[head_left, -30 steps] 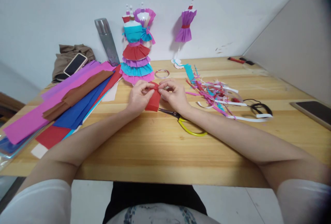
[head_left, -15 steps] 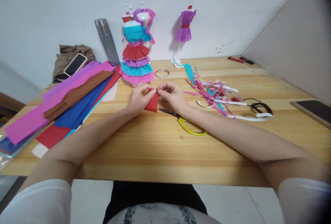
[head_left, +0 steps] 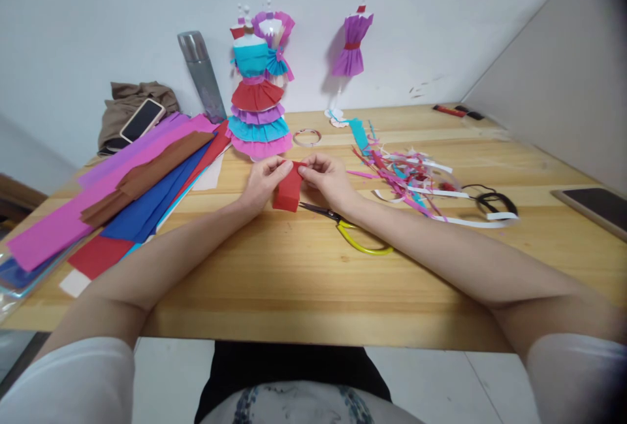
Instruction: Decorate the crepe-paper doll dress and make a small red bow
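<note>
Spreading a small red rectangular paper strip (head_left: 287, 193) between pinching fingers

The left hand (head_left: 267, 182) and right hand (head_left: 327, 182), fingers nearly closed, each grip its upper end over the pale wooden surface (head_left: 235, 287). Their tips, together in the previous frame, have parted, baring more red. Black-bladed scissors with yellow handles (head_left: 337, 217) lie beside the right hand, partly hidden by its forearm; tangled multicoloured paper scraps (head_left: 399, 174) lie farther right.
</note>
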### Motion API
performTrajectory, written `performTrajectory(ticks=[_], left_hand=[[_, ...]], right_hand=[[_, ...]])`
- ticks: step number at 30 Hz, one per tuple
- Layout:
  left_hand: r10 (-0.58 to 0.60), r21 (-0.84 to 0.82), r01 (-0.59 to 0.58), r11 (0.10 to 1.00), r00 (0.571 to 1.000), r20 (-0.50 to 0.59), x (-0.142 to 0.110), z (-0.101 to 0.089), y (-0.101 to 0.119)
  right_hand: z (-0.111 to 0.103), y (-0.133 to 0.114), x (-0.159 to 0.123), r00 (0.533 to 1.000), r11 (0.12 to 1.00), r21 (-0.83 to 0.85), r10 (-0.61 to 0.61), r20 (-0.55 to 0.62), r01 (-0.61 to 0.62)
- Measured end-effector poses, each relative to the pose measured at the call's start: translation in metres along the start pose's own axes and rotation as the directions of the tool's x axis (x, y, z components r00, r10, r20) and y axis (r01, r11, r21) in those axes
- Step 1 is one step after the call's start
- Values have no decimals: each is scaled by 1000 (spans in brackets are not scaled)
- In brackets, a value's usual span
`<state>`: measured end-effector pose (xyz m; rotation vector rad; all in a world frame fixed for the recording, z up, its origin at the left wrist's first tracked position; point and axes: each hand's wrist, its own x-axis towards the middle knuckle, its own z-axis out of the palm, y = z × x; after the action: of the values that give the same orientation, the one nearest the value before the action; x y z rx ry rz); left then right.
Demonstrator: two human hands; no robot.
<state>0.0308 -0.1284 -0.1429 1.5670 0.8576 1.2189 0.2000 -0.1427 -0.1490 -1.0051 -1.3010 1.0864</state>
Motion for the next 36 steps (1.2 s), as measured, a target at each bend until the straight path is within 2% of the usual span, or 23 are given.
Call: performTrajectory(ticks=[4,9,15,18,23,29,36], left_hand=[[-35,-18,36,999,998,44,-1,1,-2],[-59,-34,59,998,998,6,0,5,-7],[-74,-67,72,995,997,-24,0,6,-9],[-44,-45,44,998,999,-7,-1,4,-8],[39,-80,-41,996,999,-26,0,1,-11],[13,25,-13,1000,1000,2,0,1,-14],[-32,-19,32,999,999,40,0,3,-14]], right_hand=[[1,-4,0,1000,999,47,10,-20,-9],[1,-9,-4,999,997,74,33,-25,-31],[1,-8,-5,998,998,47,32,58,-35],[2,-5,-3,998,998,42,36,49,-38],[1,-2,-1,995,987,133,92,27,-94],[0,1,0,996,982,167,77,39,-83],[1,-1,-2,996,982,168,71,62,-81]])
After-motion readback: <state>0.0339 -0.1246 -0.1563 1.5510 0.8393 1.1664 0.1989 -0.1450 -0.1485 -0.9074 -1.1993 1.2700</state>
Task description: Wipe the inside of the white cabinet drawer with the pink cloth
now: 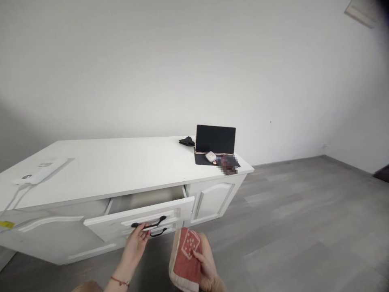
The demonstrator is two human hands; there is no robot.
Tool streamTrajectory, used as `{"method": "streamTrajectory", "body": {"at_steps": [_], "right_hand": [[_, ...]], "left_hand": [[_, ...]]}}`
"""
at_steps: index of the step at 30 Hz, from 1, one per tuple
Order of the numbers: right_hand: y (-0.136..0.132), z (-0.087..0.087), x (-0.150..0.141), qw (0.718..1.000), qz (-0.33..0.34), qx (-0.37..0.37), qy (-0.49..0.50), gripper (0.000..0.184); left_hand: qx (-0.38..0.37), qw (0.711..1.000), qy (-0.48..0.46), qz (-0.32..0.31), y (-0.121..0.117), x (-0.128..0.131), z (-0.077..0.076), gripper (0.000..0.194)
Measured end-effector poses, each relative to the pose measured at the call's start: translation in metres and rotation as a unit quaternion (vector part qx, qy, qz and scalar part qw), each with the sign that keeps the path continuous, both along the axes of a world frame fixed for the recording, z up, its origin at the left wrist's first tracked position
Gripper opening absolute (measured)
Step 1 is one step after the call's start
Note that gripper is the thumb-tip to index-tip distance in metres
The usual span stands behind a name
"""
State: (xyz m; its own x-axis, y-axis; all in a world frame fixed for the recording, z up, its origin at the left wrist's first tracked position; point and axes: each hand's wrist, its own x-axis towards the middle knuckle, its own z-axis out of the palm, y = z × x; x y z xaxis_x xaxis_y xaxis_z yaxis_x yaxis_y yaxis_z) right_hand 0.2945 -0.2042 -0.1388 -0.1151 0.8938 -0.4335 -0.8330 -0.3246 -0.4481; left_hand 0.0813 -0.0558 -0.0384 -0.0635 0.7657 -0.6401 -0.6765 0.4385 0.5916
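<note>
Holding the black handle [158, 222] of the drawer [106, 222] in my left grip [139, 240], I clasp the folded red cloth [185, 263] in my right grip [207, 268]. It seems light, soft, best pinched edgewise.

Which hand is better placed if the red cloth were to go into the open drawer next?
Probably the right hand: it holds the red cloth near the open drawer. The left hand has its fingers on the black handle, so it seems better placed to steady the drawer.
</note>
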Motion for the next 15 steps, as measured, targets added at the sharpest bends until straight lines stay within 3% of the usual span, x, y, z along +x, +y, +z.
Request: {"method": "streamTrajectory", "body": {"at_steps": [2,7,11,15], "right_hand": [[0.000,0.003,0.002,1.000,-0.018,0.010,-0.009,0.053],[-0.002,-0.002,0.013,0.997,0.062,-0.018,-0.031,0.045],[0.000,-0.011,0.021,0.995,0.036,-0.039,-0.086,0.043],[-0.006,-0.004,0.028,0.988,0.017,-0.062,-0.139,0.041]], "left_hand": [[-0.001,1.000,0.001,0.010,-0.012,-0.001,-0.004,0.028],[-0.003,1.000,0.007,0.029,-0.038,-0.006,-0.015,0.030],[-0.009,1.000,0.001,0.029,-0.053,-0.009,-0.019,0.030],[-0.014,0.999,-0.012,0.045,-0.065,-0.009,-0.016,0.032]]}}
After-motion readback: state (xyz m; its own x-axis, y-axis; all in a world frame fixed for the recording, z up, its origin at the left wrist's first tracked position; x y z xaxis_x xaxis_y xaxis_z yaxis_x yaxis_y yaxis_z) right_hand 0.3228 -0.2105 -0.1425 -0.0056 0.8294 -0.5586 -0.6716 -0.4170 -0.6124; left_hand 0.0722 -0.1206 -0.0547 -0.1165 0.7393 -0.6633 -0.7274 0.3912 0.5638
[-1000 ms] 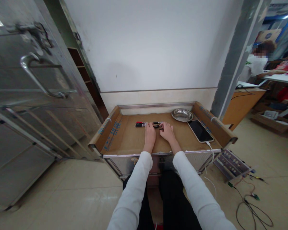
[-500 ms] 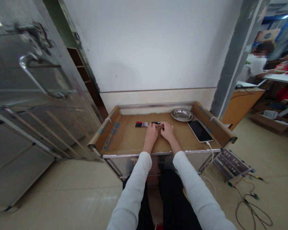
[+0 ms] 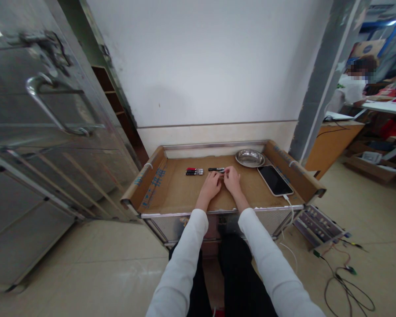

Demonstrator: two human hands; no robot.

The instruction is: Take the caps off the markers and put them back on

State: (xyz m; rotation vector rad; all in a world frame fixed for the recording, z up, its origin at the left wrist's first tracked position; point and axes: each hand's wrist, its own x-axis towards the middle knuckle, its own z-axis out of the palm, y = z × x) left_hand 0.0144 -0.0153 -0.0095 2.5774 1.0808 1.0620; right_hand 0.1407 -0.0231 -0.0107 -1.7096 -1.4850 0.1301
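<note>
My left hand [image 3: 211, 186] and my right hand [image 3: 232, 179] meet low over the cardboard surface, fingers curled in a pinch. Between their fingertips is a marker pen [image 3: 222, 172], mostly hidden by the fingers. Just beyond lies another black marker pen [image 3: 215, 169], flat on the cardboard and pointing sideways. To the left of my left hand, several marker pens [image 3: 194, 173] lie side by side in a neat group, one with a red end and the others black.
A round metal dish [image 3: 250, 157] stands at the back right of the cardboard-lined cart [image 3: 174, 193]. In front of it lies a phone [image 3: 275, 180] with a white cable [image 3: 291, 211]. A metal device [image 3: 317, 226] and loose wires are on the floor. A person in white [image 3: 351, 90] sits far right.
My left hand has turned and shifted slightly right, away from the grouped pens. My right hand has moved a little to the right, and more of the pen beyond the hands shows.
</note>
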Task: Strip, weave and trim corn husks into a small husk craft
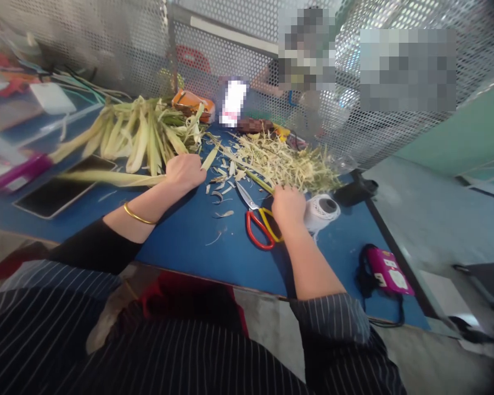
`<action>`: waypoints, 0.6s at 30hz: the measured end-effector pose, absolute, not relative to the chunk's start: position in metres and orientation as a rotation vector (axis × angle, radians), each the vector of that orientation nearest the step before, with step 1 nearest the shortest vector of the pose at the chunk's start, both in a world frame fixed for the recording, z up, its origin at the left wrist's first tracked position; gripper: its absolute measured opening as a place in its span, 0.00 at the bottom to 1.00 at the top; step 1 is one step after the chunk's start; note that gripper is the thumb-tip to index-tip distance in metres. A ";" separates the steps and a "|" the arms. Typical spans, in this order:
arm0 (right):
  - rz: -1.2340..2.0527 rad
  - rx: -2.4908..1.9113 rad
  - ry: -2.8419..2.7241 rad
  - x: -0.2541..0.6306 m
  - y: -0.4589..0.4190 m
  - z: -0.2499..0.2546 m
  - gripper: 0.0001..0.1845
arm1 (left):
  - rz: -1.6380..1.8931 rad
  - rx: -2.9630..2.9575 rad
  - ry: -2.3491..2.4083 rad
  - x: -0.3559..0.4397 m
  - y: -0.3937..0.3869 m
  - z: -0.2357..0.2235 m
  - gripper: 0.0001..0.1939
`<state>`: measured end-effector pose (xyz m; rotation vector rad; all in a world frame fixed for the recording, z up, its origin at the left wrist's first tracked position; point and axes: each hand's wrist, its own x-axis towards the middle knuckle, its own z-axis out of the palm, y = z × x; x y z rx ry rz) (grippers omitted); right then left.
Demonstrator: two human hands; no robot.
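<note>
My left hand (184,173) is closed around a long pale green-yellow husk leaf (119,178), which sticks out at both sides of the fist. Behind that fist lies a bundle of similar husk leaves (138,134). My right hand (288,206) is closed at the front of a heap of shredded strips (288,159), and a thin green strip (258,180) runs into its fingers. Beside the right wrist, scissors (257,219) with one red and one yellow handle lie with blades together. A spool of white string (321,213) stands just right of this hand.
A dark tablet-like slab (63,189) lies on the blue table (181,247) at the left. A lit phone (234,101) and an orange pack (193,104) stand along the perforated metal screen (239,49). A magenta box with a black cord (391,271) sits near the right edge.
</note>
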<state>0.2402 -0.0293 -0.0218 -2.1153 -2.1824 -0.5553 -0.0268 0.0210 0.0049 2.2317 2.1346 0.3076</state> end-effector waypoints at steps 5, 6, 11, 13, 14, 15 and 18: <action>-0.580 -2.159 -2.156 0.242 -0.024 -0.025 0.16 | 0.394 2.304 2.151 -0.022 0.014 0.008 0.20; -0.570 -2.156 -2.122 0.240 -0.026 -0.023 0.15 | 0.489 2.349 2.121 -0.020 0.011 0.008 0.20; -0.447 -2.165 -1.907 0.234 -0.036 -0.007 0.13 | 0.672 2.427 1.819 -0.007 -0.003 0.003 0.16; -0.338 -2.187 -1.854 0.236 -0.038 -0.001 0.13 | 0.647 2.409 1.697 -0.002 -0.005 0.000 0.15; -0.293 -2.182 -1.818 0.237 -0.039 0.001 0.14 | 0.631 2.397 1.649 -0.001 -0.005 -0.002 0.15; -0.261 -2.162 -1.775 0.239 -0.039 0.002 0.14 | 0.615 2.389 1.616 0.000 -0.005 -0.003 0.15; -0.160 -2.022 -1.646 0.244 -0.037 0.000 0.14 | 0.573 2.419 1.609 0.002 -0.006 -0.003 0.16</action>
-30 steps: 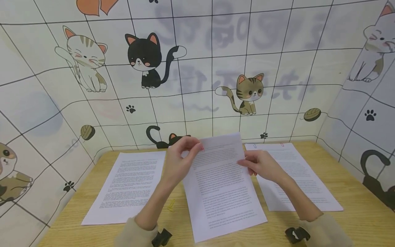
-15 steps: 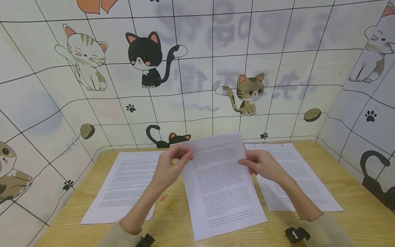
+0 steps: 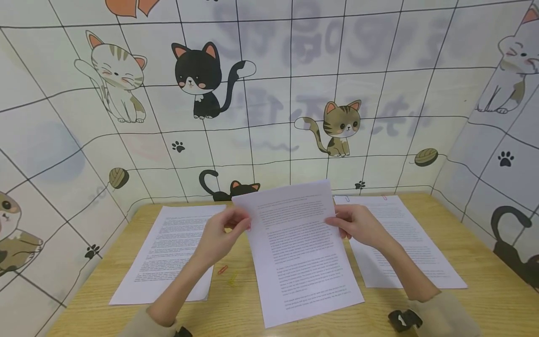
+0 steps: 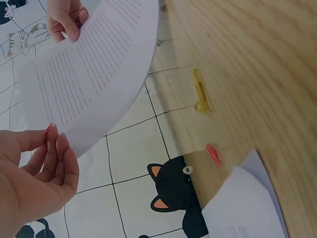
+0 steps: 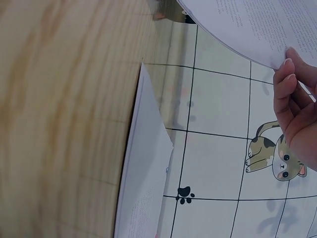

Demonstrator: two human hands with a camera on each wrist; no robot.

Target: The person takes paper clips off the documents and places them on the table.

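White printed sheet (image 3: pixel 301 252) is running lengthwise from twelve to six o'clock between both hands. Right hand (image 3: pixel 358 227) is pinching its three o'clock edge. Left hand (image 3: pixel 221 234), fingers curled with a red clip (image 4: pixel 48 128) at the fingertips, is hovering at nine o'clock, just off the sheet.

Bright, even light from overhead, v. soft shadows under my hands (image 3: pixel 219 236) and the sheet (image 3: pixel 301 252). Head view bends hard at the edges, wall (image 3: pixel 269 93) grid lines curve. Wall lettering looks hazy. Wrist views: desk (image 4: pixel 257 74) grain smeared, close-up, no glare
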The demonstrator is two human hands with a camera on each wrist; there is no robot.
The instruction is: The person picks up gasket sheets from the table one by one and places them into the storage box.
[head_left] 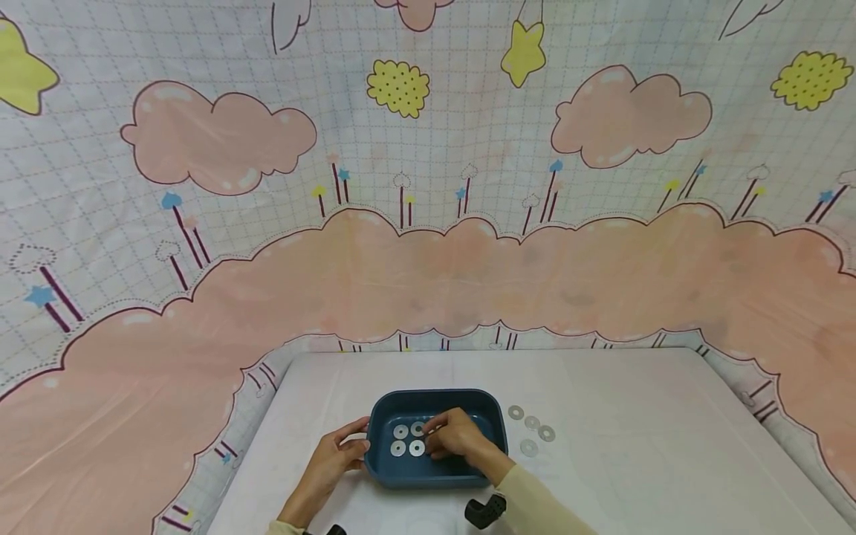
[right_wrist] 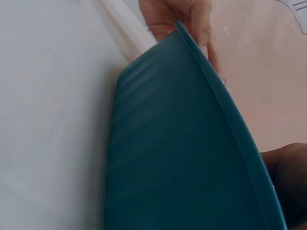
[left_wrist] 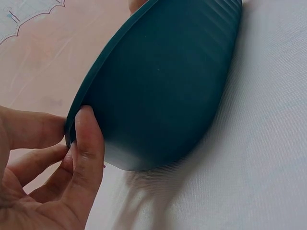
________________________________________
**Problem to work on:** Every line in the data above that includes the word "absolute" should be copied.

**Written response:**
Gripper opening absolute (measured)
`<action>`: waypoints, 0.6s at 30hz: the measured end-effector pose, absolute, not relative to the chunk's start: position in metres and orientation as a rotation vector (axis × angle, radians), each the vector of that orientation nearest the step before, with step 1 nearest the shortest vector of the pose at the chunk's start, both in a world frame fixed for the recording, z up, its origin at the left wrist's first tracked position; gripper: its absolute measured opening as a place in its span, 0.00 at the bottom to 1.00 at the top; step 1 is one step after the chunk's start; note that gripper is the thumb-tip to index-tip distance in metres. A ";" separates the steps and a "|" the arms. Typical spans, in this order:

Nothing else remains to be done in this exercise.